I recently entered the realm of unfavorable intermediate risk PCa after nearly 3 years on Active Surveillance. My Medical Oncologist has started me on ADT for 6 months and has recommended external radiation. I'm scheduled to see Dr. Kishan at UCLA on September 14 for a consultation and probable SBRT.
I'm 73 years old, in good physical shape, and still sexually active (at least until the first Lupron shot 3 weeks ago). Reading some of the posts on this forum, I get the feeling that HDR brachytherapy has less chance than SBRT of causing ED, which I would very much like to avoid.. The NCCN Guidelines recommend either EMRT+ADT or EMRT+brachy+ADT, but not just brachy+ADT. Is brachytherapy better than SBRT in terms of ED, and if so, is it less effective alone as treatment than SBRT?
I know that Dr. Kishan is excellent for SBRT, but I also know that there is an excellent RO at UCLA who does HDR brachy. and also another RO at Cedars-sinai who does it.
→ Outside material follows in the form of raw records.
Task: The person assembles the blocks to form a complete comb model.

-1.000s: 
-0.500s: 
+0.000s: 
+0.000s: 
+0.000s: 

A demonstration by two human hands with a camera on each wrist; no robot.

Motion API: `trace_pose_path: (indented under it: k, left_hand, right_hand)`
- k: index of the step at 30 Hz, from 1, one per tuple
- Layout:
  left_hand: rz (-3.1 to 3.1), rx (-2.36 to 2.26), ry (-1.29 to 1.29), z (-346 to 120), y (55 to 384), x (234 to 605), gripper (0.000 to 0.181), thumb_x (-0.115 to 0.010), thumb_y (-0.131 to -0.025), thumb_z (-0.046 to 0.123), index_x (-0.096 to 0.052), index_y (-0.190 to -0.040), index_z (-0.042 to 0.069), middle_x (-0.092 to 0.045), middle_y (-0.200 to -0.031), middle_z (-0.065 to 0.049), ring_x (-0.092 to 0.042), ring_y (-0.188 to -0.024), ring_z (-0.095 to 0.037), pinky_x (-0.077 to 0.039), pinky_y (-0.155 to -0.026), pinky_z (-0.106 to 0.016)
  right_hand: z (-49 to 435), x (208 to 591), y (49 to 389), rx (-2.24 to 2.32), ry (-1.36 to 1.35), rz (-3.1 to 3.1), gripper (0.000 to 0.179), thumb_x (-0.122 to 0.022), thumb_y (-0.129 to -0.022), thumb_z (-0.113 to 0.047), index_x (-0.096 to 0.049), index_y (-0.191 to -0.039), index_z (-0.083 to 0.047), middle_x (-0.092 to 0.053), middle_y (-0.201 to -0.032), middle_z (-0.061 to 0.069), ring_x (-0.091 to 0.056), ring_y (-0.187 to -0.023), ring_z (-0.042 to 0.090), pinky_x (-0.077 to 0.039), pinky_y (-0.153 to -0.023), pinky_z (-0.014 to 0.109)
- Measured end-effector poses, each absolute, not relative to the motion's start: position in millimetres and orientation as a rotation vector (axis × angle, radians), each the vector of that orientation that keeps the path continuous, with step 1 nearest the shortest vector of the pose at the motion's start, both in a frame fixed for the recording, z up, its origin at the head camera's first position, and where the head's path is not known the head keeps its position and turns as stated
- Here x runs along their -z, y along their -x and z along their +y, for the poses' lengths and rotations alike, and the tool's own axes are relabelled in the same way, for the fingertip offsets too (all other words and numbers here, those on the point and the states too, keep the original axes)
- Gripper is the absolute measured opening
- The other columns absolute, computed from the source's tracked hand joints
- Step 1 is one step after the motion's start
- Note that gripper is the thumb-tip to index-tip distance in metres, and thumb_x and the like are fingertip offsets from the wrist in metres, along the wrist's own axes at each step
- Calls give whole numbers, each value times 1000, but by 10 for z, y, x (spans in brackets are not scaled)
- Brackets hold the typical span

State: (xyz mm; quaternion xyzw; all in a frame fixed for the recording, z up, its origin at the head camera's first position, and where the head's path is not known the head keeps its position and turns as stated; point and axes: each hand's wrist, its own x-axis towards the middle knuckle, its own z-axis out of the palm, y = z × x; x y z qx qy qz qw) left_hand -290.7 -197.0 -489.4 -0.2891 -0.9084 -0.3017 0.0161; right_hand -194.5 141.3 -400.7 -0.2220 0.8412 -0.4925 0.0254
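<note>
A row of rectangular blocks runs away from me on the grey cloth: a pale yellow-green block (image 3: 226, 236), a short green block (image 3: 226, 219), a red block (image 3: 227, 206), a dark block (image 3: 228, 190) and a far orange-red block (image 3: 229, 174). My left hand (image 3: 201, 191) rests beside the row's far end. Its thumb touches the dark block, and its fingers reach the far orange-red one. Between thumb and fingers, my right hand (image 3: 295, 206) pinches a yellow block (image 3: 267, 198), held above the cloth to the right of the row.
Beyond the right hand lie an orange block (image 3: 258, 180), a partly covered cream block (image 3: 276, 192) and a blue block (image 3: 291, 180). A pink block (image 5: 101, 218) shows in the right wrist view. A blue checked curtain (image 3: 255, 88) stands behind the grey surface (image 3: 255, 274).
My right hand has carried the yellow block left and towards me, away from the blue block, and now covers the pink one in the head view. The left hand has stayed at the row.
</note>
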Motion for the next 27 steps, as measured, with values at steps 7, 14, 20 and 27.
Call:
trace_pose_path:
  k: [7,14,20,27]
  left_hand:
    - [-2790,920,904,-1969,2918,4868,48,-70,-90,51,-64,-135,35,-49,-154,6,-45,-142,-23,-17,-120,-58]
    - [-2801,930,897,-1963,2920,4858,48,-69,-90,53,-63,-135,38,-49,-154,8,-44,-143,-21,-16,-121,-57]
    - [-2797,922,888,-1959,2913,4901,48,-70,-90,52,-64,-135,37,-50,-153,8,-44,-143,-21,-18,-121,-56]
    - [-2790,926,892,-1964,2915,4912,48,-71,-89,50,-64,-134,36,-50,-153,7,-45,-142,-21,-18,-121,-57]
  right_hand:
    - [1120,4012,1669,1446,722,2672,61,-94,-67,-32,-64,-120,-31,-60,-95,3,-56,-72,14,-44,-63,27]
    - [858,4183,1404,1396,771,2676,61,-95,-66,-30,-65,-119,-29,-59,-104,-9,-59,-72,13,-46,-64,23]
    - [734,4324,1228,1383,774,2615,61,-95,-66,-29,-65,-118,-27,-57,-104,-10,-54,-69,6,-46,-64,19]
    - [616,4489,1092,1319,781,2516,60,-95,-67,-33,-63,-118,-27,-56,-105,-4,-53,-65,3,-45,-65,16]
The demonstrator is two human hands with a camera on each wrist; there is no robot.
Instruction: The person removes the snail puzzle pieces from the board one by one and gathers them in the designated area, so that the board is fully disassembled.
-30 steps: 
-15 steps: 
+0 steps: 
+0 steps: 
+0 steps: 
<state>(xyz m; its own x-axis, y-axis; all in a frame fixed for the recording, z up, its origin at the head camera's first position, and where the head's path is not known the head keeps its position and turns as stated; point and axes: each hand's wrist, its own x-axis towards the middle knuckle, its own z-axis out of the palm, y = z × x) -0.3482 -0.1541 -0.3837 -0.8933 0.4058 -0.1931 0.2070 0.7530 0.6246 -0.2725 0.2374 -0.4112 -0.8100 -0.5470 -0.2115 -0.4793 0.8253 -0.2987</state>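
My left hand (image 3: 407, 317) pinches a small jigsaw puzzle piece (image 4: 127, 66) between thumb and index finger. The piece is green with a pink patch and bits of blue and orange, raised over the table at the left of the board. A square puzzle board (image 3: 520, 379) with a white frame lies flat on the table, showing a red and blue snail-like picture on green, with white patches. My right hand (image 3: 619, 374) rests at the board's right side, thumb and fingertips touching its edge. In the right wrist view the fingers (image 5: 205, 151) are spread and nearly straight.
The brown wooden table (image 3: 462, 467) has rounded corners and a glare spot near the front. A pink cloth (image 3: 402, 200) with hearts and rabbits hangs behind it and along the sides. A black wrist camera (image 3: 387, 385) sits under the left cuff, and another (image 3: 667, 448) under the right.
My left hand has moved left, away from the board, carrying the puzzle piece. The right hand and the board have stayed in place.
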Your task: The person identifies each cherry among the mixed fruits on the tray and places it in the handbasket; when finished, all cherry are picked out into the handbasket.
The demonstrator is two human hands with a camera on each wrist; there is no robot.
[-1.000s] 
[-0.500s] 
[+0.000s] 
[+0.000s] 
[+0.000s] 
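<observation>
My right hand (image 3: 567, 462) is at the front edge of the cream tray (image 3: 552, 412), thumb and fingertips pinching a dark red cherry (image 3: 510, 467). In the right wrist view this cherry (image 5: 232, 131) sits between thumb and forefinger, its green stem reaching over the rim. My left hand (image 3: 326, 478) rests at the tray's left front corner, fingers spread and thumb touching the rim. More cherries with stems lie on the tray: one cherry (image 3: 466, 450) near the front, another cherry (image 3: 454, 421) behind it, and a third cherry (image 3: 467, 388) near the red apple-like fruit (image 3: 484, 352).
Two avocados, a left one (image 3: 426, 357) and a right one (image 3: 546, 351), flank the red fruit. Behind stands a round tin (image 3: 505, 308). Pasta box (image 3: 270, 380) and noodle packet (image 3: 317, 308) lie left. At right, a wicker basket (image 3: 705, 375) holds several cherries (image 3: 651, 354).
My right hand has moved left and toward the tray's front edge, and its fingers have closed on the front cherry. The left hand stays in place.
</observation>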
PSA is 10.84 (first time ever above 10). MRI shows 3 localized lesions that have grown since last year, with two abutting the capsule. Biopsy 2 years ago showed low volume 3+4=7 (although last year all that was found was low volume Gleason 6). OncotypeDX on the older biopsy was 46 (unfavorable). No extraprostatic lesions were seen, and bone scan is clear.